PROMPT: Report each line from the entries in which "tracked" can be found.

(Records from a data source)
......
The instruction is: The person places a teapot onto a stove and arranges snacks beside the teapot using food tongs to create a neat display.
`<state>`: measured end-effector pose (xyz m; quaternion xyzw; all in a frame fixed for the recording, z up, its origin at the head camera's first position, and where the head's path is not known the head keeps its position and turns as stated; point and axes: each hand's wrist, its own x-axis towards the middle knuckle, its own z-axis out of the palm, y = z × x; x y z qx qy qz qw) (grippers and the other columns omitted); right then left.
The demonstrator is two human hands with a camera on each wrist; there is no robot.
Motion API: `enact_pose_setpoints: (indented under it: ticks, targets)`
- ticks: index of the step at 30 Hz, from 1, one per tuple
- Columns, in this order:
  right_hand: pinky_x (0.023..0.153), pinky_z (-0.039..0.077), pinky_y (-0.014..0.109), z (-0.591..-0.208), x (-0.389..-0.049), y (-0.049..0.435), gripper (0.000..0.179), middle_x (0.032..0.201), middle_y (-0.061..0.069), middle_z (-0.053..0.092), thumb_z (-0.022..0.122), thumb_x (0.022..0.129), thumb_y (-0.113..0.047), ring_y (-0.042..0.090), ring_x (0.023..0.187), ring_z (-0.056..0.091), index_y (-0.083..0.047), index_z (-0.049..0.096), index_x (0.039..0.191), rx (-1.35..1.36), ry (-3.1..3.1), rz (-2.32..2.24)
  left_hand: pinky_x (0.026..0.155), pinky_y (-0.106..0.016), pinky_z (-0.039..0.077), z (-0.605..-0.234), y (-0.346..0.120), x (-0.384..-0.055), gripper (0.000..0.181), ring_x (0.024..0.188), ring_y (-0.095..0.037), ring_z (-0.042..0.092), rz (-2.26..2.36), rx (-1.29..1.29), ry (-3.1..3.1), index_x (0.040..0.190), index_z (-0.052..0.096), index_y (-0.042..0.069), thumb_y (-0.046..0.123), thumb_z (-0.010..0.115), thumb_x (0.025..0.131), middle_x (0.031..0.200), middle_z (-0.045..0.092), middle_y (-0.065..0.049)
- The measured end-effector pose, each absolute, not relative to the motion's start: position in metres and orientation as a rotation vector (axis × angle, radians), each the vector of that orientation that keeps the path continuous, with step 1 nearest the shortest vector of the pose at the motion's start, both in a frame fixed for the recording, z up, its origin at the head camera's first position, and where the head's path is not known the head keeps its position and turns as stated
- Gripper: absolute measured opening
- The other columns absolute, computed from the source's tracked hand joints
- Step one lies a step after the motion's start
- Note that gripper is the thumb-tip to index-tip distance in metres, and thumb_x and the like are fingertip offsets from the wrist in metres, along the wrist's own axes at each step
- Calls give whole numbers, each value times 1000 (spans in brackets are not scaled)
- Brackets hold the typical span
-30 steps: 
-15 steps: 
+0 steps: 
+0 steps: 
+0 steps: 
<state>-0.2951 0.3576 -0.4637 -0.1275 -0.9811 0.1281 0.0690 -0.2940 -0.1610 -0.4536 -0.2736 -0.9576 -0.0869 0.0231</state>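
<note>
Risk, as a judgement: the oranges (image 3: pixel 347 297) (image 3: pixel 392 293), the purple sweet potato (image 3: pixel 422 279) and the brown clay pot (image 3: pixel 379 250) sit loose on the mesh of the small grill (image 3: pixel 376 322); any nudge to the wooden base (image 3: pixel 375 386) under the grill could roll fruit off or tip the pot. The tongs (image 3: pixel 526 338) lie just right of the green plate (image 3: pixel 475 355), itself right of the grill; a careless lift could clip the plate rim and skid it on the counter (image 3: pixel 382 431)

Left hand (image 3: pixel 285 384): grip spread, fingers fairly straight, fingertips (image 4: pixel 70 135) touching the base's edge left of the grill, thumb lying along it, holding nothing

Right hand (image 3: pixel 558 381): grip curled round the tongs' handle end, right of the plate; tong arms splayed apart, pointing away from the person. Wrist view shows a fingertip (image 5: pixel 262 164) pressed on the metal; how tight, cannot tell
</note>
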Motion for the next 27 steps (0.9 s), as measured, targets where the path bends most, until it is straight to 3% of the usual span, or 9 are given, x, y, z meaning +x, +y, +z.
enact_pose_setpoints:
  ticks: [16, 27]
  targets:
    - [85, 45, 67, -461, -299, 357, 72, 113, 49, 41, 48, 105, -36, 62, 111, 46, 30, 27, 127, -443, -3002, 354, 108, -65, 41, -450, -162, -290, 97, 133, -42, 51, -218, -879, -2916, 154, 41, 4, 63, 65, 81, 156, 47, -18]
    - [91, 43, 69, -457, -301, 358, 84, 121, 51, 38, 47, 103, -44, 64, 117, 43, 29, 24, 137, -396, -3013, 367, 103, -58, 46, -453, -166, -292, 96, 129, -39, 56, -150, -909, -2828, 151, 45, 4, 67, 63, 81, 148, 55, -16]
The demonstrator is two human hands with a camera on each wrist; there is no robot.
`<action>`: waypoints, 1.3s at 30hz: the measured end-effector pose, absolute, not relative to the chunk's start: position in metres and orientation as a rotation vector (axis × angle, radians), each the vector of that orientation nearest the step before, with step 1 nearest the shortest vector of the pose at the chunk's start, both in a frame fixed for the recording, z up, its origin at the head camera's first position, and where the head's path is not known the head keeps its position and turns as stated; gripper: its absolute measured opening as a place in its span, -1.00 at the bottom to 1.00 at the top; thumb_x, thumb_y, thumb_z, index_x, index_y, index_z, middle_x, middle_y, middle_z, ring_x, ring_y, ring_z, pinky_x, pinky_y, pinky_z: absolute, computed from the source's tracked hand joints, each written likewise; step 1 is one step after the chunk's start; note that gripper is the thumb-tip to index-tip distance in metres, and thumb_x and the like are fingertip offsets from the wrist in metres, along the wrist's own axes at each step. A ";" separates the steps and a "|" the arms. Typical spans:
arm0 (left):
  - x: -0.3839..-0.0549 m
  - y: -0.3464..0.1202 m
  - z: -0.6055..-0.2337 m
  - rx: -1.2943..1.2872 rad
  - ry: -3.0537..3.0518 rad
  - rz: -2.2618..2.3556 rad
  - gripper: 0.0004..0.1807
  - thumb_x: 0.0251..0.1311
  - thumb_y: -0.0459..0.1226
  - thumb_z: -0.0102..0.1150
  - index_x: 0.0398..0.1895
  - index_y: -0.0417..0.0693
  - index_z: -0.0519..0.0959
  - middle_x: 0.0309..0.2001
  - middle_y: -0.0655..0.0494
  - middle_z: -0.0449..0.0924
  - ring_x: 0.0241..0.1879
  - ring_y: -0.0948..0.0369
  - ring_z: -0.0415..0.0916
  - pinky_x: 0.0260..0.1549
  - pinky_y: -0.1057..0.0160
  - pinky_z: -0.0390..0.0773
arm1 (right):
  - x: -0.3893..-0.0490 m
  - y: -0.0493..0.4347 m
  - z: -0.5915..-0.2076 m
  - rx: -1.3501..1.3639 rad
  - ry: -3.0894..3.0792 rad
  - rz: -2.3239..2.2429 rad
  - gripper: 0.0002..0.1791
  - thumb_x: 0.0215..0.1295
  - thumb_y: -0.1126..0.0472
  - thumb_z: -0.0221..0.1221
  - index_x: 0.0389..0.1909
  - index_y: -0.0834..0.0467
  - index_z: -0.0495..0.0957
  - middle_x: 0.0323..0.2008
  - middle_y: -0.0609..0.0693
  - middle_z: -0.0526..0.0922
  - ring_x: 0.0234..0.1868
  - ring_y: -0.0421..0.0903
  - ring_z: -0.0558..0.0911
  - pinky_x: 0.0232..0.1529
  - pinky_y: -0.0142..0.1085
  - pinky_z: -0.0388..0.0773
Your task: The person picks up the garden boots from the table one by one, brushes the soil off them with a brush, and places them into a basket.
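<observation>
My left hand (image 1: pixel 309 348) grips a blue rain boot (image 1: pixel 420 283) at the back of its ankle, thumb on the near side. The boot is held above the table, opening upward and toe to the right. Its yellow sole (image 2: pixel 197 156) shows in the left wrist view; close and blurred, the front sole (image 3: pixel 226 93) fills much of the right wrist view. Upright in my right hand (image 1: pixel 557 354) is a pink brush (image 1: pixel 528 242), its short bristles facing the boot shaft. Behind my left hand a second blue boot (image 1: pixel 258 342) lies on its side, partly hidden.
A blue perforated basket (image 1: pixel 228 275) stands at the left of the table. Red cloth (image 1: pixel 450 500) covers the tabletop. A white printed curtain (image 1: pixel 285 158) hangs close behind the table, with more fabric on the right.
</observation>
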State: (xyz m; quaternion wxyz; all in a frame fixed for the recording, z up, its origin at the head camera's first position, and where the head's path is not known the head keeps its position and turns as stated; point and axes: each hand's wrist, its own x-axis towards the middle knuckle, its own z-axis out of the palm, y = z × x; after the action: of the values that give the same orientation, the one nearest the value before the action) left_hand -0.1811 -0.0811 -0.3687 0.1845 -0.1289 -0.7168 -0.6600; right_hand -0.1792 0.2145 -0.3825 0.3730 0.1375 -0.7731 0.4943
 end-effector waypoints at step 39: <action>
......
TASK OUTPUT:
- The other columns absolute, computed from the source's tracked hand joints
`<action>`: waypoints, 1.3s at 30hz: the measured end-effector pose, absolute, not relative to the chunk's start: position in metres and orientation as a rotation vector (axis × angle, radians), each the vector of that orientation nearest the step before, with step 1 nearest the shortest vector of the pose at the chunk's start, both in a frame fixed for the recording, z up, its origin at the head camera's first position, and where the head's path is not known the head keeps its position and turns as stated; gripper: its absolute measured opening as a place in its span, -1.00 at the bottom to 1.00 at the top; thumb_x, thumb_y, thumb_z, index_x, index_y, index_z, middle_x, middle_y, middle_z, ring_x, ring_y, ring_z, pinky_x, pinky_y, pinky_z: absolute, computed from the source's tracked hand joints, each written likewise; step 1 is one step after the chunk's start; note that gripper is the thumb-tip to index-tip distance in metres, and thumb_x and the like are fingertip offsets from the wrist in metres, along the wrist's own axes at each step. A ";" separates the steps and a "|" the arms. Typical spans:

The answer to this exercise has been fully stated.